**Task goal:**
Please give back the listing below word for word and drop any images.

**Provided data:**
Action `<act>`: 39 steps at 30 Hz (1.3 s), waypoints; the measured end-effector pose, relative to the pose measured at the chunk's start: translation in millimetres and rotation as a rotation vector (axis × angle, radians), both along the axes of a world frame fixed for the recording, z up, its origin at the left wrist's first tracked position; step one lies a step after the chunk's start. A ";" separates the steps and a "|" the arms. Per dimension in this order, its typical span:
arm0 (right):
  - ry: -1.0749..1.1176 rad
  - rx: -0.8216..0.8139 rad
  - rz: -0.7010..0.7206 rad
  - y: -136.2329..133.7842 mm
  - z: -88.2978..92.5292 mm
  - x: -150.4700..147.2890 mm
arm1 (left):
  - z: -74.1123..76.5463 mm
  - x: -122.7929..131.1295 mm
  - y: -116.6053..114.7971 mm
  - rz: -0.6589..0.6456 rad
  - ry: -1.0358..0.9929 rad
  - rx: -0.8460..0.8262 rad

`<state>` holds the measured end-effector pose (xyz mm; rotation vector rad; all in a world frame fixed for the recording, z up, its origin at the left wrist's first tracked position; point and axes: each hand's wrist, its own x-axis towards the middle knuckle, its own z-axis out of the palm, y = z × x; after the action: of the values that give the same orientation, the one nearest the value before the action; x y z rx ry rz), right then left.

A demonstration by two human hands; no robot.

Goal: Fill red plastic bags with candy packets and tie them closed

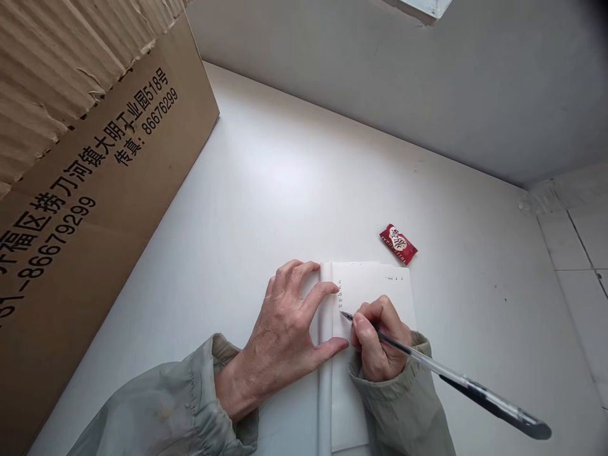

**Written response:**
Action `<act>`: 39 steps at 30 Hz (1.3 s), waypoints; the measured end-effector pose, relative to the pose measured at the chunk's start: translation in millimetres and rotation as a rotation vector (axis × angle, radians), both along the axes of a world frame fixed for the recording, z up, its origin at the left wrist's first tracked position; step one lies a step after the chunk's start. A ";" separates the steps and a "|" the arms. Per dimension in this order, its typical span:
arm0 (right):
  - ry: -1.0749..1.1176 rad
  - rx: -0.8216..0.8139 rad
  - rz: -0.7010..0.7206 rad
  - y: -136.2329..133.7842 mm
  - z: -88.2978..92.5292 mm
  - x: -150.4700..147.2890 mm
arm1 (left):
  - z: -74.1123..76.5463 mm
  - x: -122.7929..131.1295 mm
  - y: -116.6053..114.7971 mm
  - rz: -0.6589..0.6456 rad
  - ry: -1.0358..0.9929 rad
  - rx: -0.8460..0.8262 rad

`<state>` holds the measured end-effector pose (xyz mm; rotation vector rad; all in a world frame fixed for the recording, z up, its origin at the left wrist's first tracked position; point and axes: each hand's wrist, its own x-axis towards the middle knuckle, its own z-axis out of the palm, y = z × x; after the action: of the values that give the same orientation, the one nearest the value before the action; x y z rx ry rz), right then left.

A demonstration by two human hands; no robot.

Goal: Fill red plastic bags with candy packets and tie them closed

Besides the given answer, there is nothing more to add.